Isolated Muslims in US a ‘threat’
By Doug Cameron in Chicago
Published: June 26 2007 05:21 | Last updated: June 26 2007 05:21
Copyright The Financial Times Limited 2007
The isolated role of Muslim Americans in the US is “a recipe for a national crisis” and highlights the need for new Muslim organisations to bolster national security, says a report released on Tuesday by an influential think-tank.
National security could also be enhanced by expanding partnerships between American Muslims and local law enforcement agencies, according to the taskforce launched by the Chicago Council on Global Affairs.
The report is more pessimistic than recent survey findings, which suggested the estimated 2.6m Muslims were more integrated and less radicalised than their counterparts in Europe, though there is resentment about discrimination after the September 11 attacks.
The new report suggests that failure to address Muslim-related issues will limit the ability of the US to pursue its broader foreign policy in the Middle East.
Recommendations include the formation of a national leadership group of prominent Muslim Americans to dispel negative perceptions and to combat terrorism.
The lack of strong national institutions is identified as a key handicap for the Muslim community .
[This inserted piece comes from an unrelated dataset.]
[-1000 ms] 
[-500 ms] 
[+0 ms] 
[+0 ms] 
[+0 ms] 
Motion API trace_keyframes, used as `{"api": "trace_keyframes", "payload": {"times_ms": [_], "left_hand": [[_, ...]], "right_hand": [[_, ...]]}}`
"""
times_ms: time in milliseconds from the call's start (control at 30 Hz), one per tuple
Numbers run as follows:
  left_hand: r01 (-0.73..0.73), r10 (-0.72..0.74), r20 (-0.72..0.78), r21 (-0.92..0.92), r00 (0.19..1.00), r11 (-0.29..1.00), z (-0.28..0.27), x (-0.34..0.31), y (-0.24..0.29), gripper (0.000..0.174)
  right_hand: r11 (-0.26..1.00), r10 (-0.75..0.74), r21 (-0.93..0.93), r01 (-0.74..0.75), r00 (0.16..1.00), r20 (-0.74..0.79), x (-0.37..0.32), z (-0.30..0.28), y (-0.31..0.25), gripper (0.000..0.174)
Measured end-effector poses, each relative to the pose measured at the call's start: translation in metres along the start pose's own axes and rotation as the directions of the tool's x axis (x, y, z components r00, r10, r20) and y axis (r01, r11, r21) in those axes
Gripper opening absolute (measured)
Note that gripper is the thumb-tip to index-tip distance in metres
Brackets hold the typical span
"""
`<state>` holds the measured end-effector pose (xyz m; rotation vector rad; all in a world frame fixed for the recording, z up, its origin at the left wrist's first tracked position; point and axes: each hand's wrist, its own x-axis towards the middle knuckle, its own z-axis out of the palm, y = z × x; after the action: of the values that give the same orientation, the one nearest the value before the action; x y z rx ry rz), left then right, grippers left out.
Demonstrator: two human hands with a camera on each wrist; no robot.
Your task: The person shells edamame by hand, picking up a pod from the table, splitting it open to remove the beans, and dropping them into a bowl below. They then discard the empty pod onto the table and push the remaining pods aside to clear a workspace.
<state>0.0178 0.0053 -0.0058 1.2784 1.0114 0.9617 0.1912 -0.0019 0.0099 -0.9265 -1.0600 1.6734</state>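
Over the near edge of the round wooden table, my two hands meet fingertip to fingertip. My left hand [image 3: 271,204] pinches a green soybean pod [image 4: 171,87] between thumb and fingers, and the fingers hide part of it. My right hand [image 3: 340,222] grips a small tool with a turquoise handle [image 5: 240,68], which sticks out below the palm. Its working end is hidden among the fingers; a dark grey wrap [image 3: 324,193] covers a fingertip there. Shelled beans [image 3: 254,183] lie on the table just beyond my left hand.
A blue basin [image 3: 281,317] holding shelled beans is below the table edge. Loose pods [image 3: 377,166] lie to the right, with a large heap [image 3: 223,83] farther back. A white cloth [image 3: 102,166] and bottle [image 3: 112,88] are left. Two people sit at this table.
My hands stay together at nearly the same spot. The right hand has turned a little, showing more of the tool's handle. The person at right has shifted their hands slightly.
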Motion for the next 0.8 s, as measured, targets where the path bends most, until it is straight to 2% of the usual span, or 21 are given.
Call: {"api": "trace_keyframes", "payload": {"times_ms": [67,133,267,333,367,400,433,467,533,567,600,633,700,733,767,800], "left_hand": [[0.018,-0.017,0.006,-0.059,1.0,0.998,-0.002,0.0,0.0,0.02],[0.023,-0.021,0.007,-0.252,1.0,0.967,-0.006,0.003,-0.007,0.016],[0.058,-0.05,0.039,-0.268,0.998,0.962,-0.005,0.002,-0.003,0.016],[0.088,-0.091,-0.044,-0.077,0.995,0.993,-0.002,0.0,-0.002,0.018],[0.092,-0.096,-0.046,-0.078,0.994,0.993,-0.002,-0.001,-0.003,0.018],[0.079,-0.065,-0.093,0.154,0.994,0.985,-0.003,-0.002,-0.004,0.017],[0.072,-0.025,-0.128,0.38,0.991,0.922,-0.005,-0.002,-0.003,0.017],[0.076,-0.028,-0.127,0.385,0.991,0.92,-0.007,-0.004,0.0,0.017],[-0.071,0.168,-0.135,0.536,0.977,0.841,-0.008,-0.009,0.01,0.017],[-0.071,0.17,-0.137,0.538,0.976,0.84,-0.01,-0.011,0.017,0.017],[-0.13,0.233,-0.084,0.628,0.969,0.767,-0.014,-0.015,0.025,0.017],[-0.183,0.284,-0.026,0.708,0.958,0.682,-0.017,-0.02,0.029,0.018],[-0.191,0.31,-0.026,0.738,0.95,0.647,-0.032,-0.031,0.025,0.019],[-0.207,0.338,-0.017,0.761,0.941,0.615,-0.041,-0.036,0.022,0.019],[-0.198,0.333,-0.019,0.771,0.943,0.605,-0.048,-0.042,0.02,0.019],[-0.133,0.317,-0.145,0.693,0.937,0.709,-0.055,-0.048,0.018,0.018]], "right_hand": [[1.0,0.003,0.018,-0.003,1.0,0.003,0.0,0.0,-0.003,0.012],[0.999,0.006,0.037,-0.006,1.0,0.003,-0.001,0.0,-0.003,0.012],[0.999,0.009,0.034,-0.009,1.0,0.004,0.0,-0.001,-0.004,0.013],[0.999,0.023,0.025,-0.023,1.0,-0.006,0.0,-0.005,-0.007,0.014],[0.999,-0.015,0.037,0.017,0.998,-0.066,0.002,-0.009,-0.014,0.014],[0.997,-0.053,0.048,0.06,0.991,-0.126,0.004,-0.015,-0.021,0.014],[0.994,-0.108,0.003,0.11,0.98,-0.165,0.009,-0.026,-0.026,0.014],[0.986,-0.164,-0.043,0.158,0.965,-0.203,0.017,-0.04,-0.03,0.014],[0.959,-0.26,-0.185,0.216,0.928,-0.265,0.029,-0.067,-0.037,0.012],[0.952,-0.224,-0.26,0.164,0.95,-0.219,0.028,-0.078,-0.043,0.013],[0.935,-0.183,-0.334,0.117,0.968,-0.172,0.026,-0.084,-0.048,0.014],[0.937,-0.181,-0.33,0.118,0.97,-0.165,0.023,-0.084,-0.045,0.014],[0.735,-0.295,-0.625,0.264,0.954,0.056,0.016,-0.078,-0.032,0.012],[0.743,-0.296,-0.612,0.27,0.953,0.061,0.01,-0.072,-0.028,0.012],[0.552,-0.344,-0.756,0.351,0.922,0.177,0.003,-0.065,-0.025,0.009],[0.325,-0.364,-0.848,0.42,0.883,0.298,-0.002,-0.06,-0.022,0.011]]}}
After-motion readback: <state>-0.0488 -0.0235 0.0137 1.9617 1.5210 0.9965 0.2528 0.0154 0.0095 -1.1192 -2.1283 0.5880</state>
Farooq Kathwari, chairman of the retailer Ethan Allen Interiors and co-chair of the taskforce, said: “There is a great need and opportunity for Muslim Americans to fully participate in American society and politics.”
Lynn Martin, a former congresswoman and US labour secretary who also co-chaired the task force, warned: “The continued isolation and mistrust of Muslim Americans since 9/11 is a recipe for a national crisis.”
The report said the lack of a “national voice” for Muslims had impeded integration and public understanding of efforts to combat terrorism. But it called on Muslim leaders to “amplify” the condemnation of extremism and “prevent radical activity within the community”.